ASSIGNMENT:
Below are records with pictures in them. Output exactly the lines from the one with "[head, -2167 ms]" through the one with "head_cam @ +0", both included, and leave every picture out; give only those lines.

Segment Open

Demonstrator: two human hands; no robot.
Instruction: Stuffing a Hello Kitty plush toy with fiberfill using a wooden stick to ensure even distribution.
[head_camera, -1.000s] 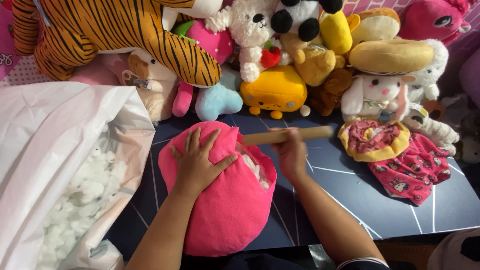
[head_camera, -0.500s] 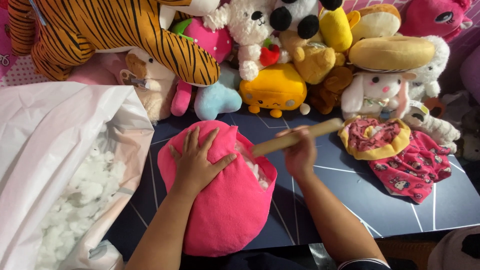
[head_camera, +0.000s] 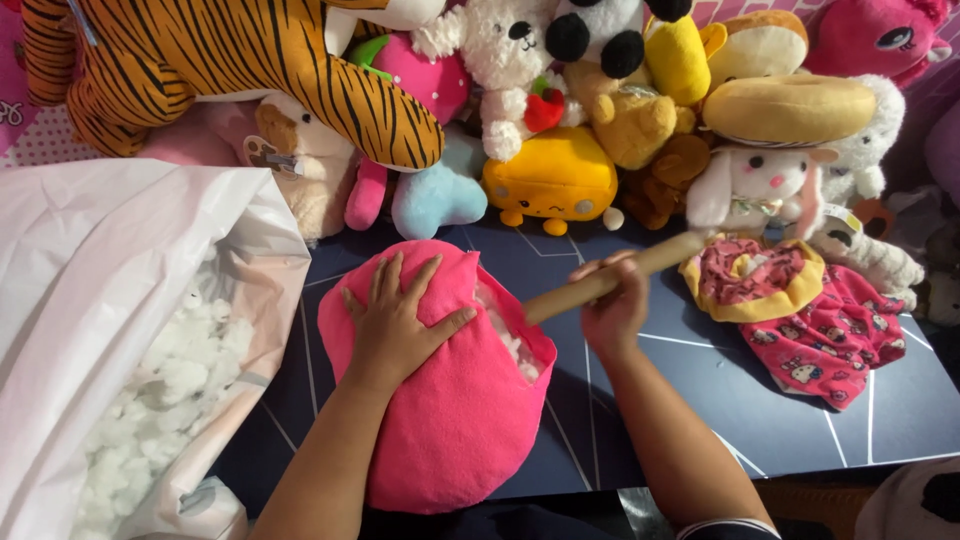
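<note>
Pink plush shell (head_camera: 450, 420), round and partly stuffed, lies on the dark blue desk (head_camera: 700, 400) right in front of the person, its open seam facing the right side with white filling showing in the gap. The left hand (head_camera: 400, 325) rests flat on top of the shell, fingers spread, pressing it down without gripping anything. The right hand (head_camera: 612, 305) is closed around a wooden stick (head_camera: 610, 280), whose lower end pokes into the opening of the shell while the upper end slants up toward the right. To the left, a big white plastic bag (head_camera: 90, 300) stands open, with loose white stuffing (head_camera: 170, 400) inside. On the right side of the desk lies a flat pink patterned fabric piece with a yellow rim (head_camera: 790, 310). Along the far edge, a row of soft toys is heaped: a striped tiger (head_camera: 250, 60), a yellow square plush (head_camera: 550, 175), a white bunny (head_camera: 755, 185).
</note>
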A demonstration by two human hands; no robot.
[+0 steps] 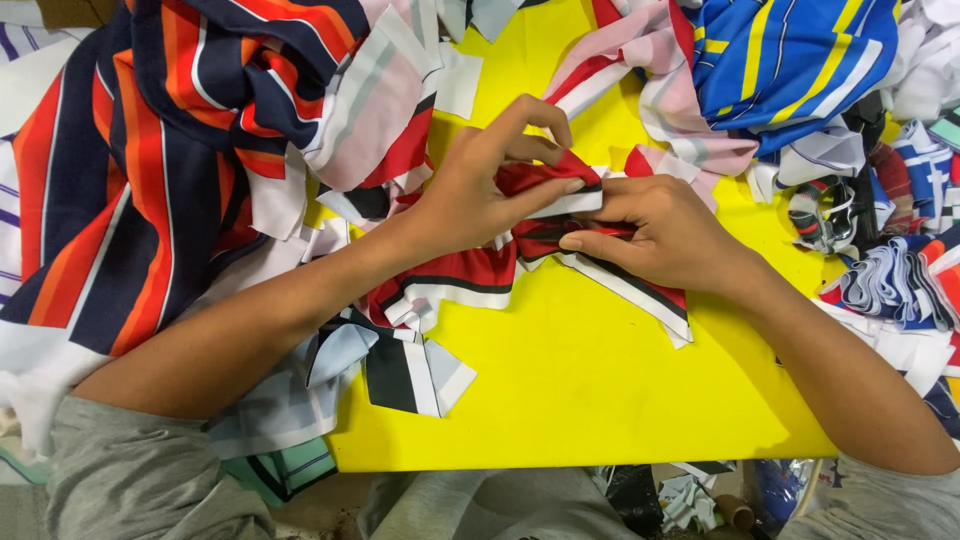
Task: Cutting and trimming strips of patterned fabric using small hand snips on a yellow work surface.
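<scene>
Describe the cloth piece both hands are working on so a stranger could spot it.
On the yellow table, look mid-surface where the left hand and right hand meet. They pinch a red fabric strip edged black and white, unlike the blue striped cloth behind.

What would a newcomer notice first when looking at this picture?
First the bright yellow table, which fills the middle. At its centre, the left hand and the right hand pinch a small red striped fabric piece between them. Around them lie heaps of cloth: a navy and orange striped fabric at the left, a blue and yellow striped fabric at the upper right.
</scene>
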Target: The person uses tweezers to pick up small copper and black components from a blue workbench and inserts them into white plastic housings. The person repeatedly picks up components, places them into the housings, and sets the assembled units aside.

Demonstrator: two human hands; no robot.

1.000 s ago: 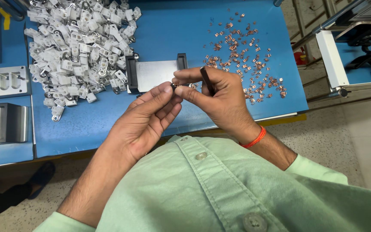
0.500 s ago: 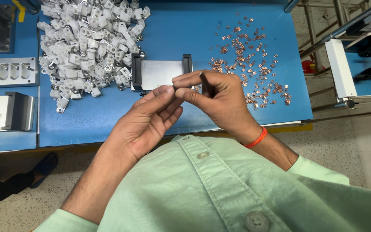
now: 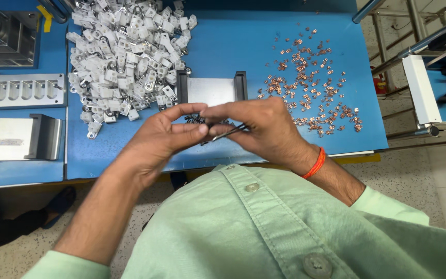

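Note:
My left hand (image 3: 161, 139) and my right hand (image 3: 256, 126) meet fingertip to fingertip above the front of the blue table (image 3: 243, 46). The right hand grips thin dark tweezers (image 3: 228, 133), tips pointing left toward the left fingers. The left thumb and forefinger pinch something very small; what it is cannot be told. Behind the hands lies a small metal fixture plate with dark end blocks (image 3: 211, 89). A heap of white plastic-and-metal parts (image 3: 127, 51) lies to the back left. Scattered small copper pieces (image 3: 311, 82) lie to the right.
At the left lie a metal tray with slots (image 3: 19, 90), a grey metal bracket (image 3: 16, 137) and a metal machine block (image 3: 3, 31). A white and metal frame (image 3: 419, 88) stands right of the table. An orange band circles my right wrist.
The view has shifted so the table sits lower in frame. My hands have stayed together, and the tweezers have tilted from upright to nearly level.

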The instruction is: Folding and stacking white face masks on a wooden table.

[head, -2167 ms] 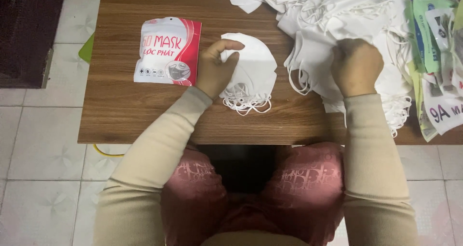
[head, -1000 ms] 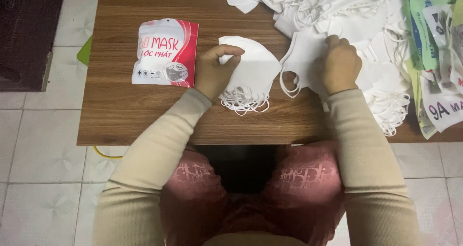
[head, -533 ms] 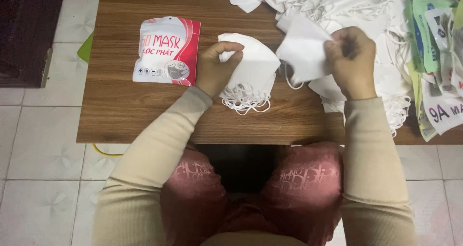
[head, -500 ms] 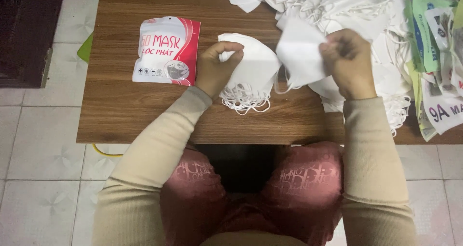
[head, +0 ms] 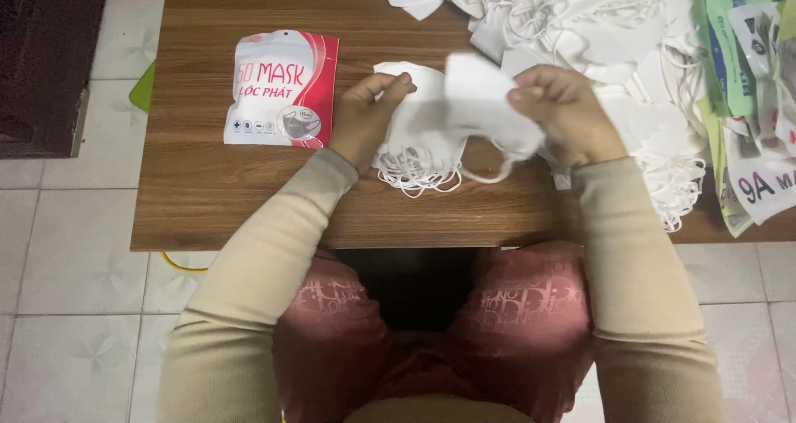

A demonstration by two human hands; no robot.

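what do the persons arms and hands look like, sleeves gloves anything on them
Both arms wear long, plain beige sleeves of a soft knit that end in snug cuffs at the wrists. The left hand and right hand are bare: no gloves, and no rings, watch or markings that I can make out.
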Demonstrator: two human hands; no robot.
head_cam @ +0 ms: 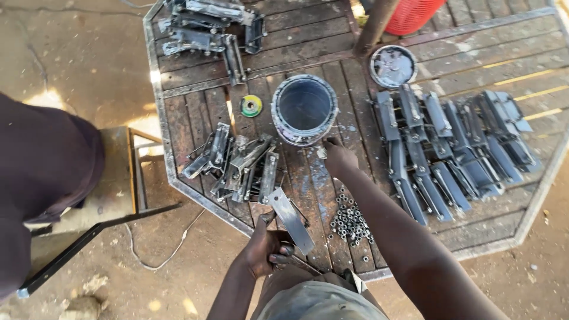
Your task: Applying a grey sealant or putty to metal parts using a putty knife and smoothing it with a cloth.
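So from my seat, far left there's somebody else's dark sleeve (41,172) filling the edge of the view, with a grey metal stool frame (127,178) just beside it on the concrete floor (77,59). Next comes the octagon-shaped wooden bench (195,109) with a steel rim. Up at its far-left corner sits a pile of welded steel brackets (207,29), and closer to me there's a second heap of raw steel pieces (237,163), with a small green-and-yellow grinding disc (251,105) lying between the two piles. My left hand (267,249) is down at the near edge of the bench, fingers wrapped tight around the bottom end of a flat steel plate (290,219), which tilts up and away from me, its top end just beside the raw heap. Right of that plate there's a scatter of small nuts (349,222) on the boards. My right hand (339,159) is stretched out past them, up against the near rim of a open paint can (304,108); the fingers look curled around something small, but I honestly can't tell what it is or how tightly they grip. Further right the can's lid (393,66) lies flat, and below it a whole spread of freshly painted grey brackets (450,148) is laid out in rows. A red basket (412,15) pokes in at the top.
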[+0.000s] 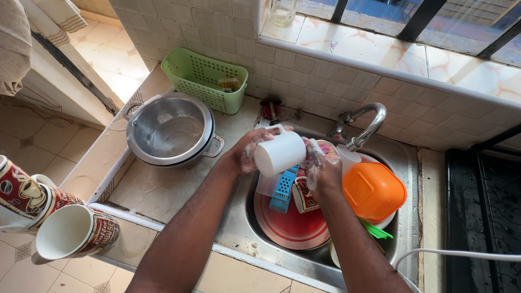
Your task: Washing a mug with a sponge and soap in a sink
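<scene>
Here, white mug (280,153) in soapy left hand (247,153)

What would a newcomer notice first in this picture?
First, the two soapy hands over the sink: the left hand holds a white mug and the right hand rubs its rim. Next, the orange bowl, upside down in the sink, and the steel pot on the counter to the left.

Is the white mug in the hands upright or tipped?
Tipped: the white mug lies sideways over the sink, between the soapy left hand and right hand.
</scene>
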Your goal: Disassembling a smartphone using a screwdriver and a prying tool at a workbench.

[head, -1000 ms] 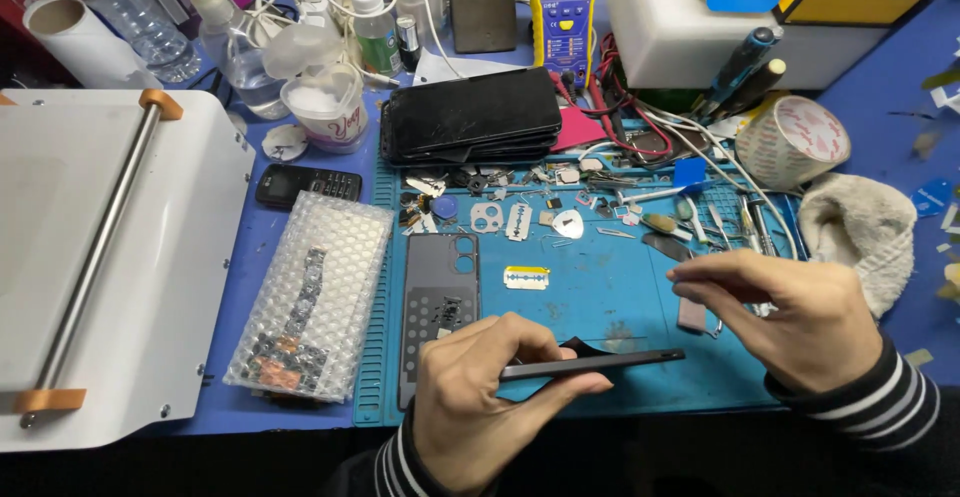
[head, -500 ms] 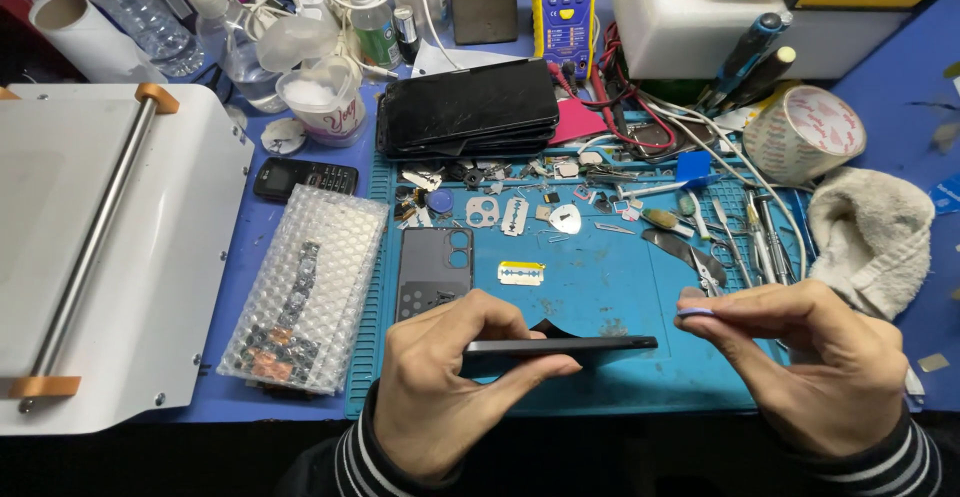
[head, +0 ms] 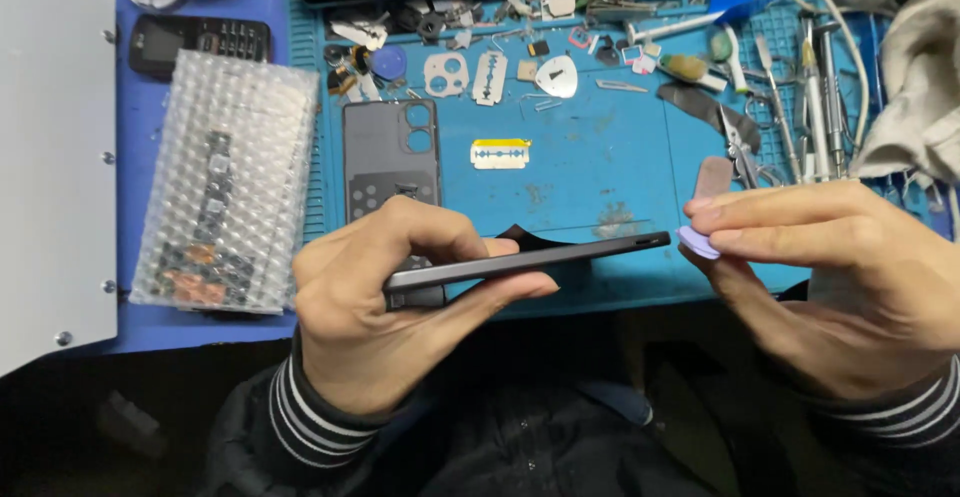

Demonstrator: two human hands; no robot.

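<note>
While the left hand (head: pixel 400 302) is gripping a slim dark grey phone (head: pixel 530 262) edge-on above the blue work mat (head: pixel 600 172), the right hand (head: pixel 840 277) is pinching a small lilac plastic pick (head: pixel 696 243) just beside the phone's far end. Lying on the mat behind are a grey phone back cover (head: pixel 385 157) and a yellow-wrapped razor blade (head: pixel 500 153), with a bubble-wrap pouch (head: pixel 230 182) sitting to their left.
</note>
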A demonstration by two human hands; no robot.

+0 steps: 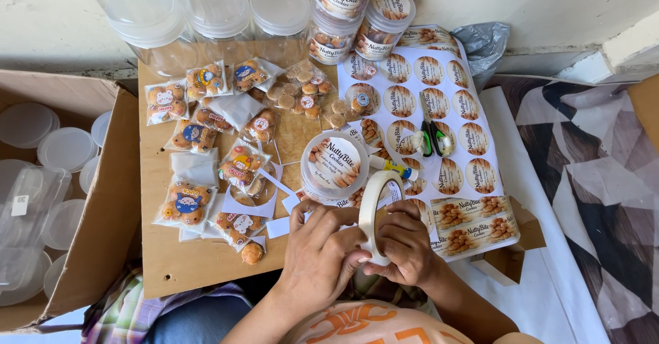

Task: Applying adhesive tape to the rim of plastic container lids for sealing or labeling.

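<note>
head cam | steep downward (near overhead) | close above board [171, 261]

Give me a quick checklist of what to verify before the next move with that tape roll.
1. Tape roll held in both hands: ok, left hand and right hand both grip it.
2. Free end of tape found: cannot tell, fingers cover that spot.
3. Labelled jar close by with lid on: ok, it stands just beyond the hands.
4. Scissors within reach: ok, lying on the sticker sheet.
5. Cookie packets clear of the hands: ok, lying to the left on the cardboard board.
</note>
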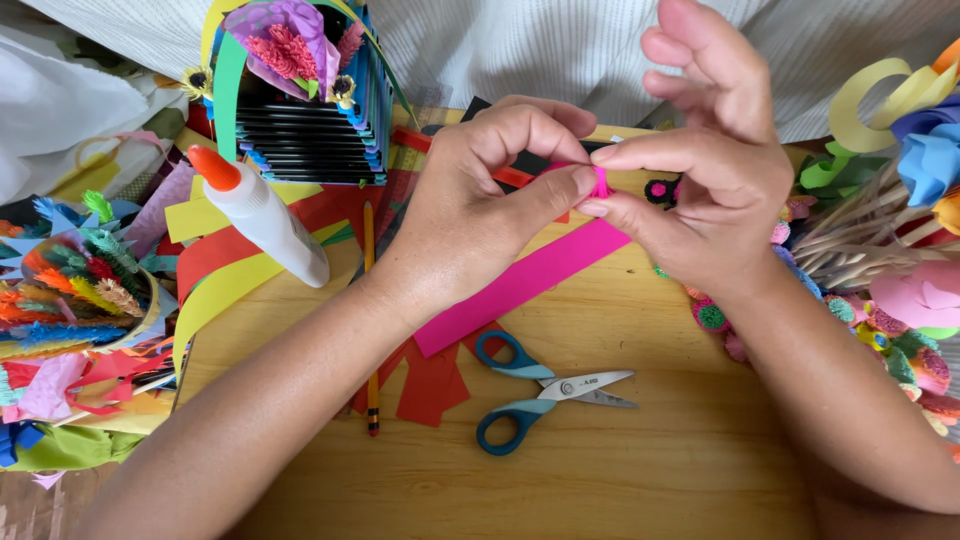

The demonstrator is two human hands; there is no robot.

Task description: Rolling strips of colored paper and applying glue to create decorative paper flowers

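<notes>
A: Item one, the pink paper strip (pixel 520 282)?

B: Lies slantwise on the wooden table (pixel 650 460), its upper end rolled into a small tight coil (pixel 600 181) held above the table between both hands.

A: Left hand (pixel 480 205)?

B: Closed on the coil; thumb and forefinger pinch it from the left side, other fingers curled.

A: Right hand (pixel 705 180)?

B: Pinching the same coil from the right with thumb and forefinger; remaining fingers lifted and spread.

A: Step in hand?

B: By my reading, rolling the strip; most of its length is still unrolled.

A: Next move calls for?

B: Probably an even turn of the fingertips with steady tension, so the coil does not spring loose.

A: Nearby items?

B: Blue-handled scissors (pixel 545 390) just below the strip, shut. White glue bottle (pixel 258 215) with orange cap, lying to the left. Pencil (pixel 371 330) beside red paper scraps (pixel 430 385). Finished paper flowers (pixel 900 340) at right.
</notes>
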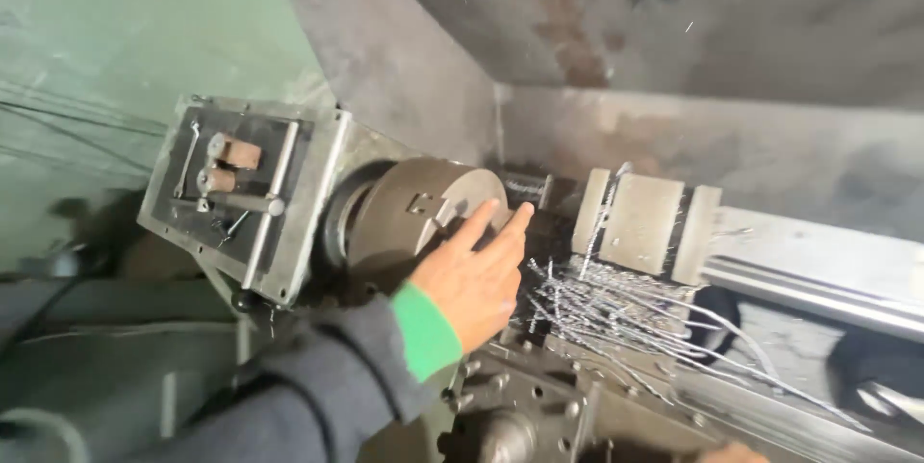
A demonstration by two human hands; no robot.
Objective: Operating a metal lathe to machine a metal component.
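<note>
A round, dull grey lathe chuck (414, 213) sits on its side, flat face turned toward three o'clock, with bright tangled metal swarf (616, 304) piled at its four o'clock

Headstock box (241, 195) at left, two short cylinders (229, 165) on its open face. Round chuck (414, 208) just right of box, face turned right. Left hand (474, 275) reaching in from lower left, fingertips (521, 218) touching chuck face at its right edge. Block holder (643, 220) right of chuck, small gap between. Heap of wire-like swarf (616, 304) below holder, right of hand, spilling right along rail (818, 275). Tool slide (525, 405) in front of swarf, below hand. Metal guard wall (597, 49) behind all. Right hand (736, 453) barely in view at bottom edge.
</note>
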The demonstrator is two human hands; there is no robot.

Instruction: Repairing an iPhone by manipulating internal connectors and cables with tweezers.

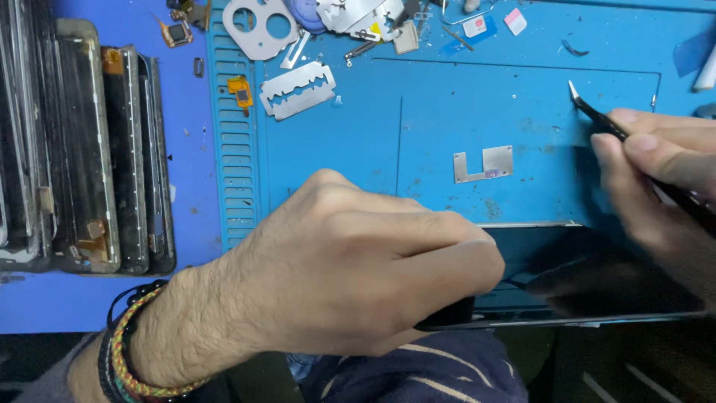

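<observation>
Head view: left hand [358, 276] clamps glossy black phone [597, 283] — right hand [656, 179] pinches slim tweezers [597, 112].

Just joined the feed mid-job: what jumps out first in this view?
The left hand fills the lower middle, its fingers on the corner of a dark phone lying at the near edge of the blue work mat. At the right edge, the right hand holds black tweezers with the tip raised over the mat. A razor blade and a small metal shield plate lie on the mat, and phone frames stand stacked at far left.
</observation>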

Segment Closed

REPLY TO THE EXERCISE:
[head, -2167 ms] 
[head, -1000 ms] 
[head, -533 ms] 
[head, -500 ms] 
[head, +0 ms] 

A demonstration by two human hands; no robot.

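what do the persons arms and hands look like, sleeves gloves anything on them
Both arms wear long, plain beige sleeves of a soft knit that end in snug cuffs at the wrists. The left hand and right hand are bare: no gloves, and no rings, watch or markings that I can make out.
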Demonstrator: two human hands; no robot.
head_cam @ +0 ms: 

With that, the output is complete.